▶ AIM OF THE TASK
Find every line of the listing below where "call" appears, and copy it.

++++++

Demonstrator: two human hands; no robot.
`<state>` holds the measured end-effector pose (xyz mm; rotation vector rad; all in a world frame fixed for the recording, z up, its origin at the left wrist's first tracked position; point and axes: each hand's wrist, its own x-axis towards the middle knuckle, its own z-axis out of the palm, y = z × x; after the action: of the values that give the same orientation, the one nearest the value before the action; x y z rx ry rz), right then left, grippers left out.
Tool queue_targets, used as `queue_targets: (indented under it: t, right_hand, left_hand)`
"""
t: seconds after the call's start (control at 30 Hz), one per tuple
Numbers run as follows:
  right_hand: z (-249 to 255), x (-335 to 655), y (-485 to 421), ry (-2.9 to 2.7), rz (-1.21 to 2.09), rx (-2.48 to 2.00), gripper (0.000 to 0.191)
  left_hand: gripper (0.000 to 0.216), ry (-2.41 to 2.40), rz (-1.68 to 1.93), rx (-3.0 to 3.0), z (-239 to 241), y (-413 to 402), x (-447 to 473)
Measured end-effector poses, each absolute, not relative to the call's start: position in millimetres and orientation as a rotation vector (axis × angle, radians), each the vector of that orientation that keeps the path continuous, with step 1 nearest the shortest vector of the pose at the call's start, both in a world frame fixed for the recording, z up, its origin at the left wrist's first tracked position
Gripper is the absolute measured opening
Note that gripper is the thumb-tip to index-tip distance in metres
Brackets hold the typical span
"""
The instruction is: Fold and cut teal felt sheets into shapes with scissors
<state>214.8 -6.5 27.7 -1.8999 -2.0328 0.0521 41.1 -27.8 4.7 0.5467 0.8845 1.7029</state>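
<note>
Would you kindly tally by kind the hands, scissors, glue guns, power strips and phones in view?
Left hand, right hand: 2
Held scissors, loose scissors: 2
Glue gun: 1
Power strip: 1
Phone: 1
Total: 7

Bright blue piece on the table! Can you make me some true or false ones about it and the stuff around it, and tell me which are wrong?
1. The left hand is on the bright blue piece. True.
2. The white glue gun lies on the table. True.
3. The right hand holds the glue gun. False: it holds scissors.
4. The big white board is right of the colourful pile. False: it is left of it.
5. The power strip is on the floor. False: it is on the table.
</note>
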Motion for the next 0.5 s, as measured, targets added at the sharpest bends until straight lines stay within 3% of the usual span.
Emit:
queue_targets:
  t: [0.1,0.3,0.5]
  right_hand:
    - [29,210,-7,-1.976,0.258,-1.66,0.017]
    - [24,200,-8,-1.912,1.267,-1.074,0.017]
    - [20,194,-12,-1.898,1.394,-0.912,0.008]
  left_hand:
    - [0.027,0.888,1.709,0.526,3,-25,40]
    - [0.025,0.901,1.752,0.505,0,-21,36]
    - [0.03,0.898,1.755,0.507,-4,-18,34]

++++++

▶ EXERCISE SOLUTION
t: seconds after the call's start (control at 30 Hz), one per tuple
Measured end-effector poses, each absolute, not relative to the call's start: position in millimetres and orientation as a rotation vector (axis × angle, radians), each the vector of that orientation that keeps the path continuous, with step 1 nearest the shortest vector of the pose at the call's start, both in a world frame fixed for the recording, z up, its origin at the left wrist's first tracked position

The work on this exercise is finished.